There were 461 households in Kings Bay Base, of which 46.0% had children under the age of 18 living in them. Of all households, 62.5% were married-couple households, 21.7% were households with a male householder and no spouse or partner present, and 14.1% were households with a female householder and no spouse or partner present. About 26.7% of all households were made up of individuals and 1.8% had someone living alone who was 65 years of age or older.

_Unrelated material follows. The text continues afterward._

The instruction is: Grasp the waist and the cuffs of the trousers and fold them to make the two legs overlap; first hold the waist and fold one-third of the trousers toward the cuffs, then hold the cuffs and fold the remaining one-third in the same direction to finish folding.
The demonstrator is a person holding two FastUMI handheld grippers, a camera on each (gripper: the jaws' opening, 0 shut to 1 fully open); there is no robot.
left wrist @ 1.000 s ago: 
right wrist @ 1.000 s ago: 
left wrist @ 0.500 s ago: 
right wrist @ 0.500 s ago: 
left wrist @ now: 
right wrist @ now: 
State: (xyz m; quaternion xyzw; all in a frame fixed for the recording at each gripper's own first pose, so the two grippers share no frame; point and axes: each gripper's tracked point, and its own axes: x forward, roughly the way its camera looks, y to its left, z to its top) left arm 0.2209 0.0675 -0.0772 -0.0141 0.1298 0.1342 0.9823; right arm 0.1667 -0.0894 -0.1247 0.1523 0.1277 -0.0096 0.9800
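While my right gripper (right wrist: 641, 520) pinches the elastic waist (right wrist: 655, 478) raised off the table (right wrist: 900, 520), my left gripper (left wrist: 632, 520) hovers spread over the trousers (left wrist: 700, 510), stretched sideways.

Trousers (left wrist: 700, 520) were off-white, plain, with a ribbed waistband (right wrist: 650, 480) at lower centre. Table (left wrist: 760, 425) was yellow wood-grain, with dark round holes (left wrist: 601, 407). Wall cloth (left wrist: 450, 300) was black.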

There were 608 housing units, of which 24.2% were vacant. The homeowner vacancy rate was 33.3% and the rental vacancy rate was 21.0%.

===2010 census===
In 2010, its population declined to 1,777.

===2000 census===
At the 2000 census, there were 2,599 people, 429 households, and 425 families residing in the CDP.

==Education==
===Higher education===
Valdosta State University and Brenau University formerly operated satellite campuses on the Kings Bay Naval Submarine Base within the CDP, serving military personnel, their families, and the surrounding community. Brenau closed its Kings Bay campus in 2016 after the base's higher-education policies changed to favor larger institutions. Valdosta State subsequently relocated its program off-base to the Camden Center in nearby Kingsland.